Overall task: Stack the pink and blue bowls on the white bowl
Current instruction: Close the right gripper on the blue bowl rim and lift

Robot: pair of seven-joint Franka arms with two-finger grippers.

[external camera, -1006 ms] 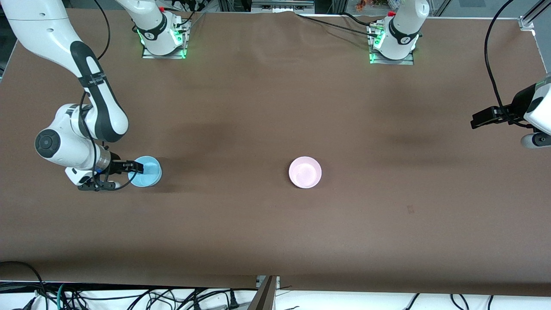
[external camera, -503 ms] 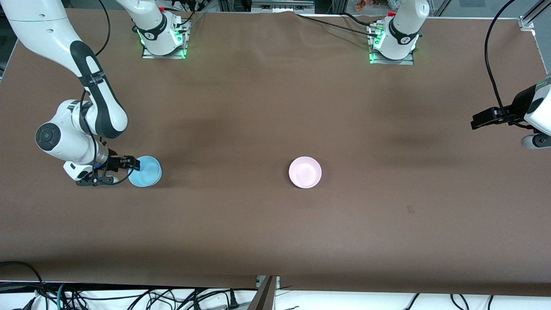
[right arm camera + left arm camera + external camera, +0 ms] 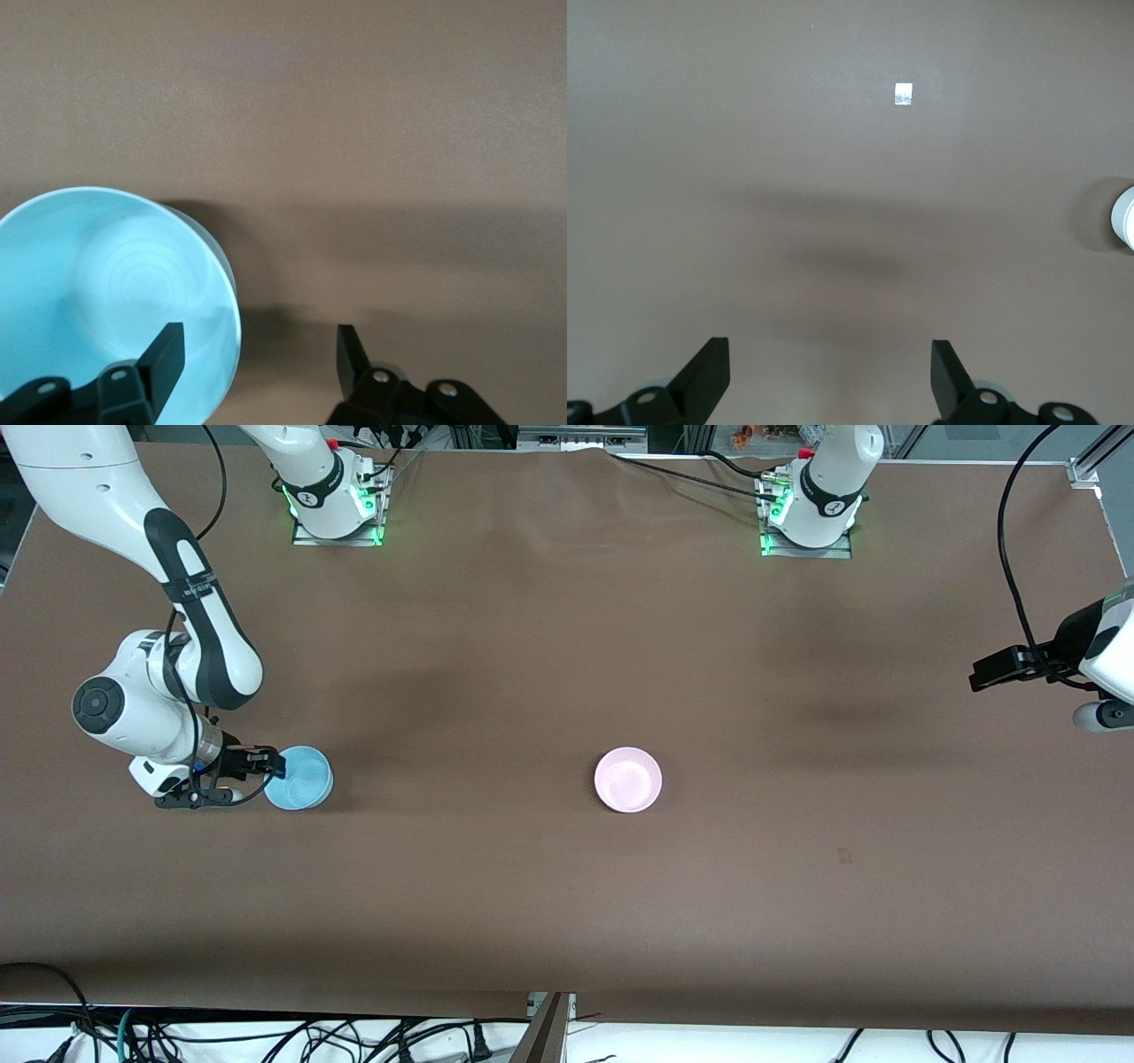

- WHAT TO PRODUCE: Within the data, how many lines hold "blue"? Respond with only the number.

- TASK RESPONSE: 2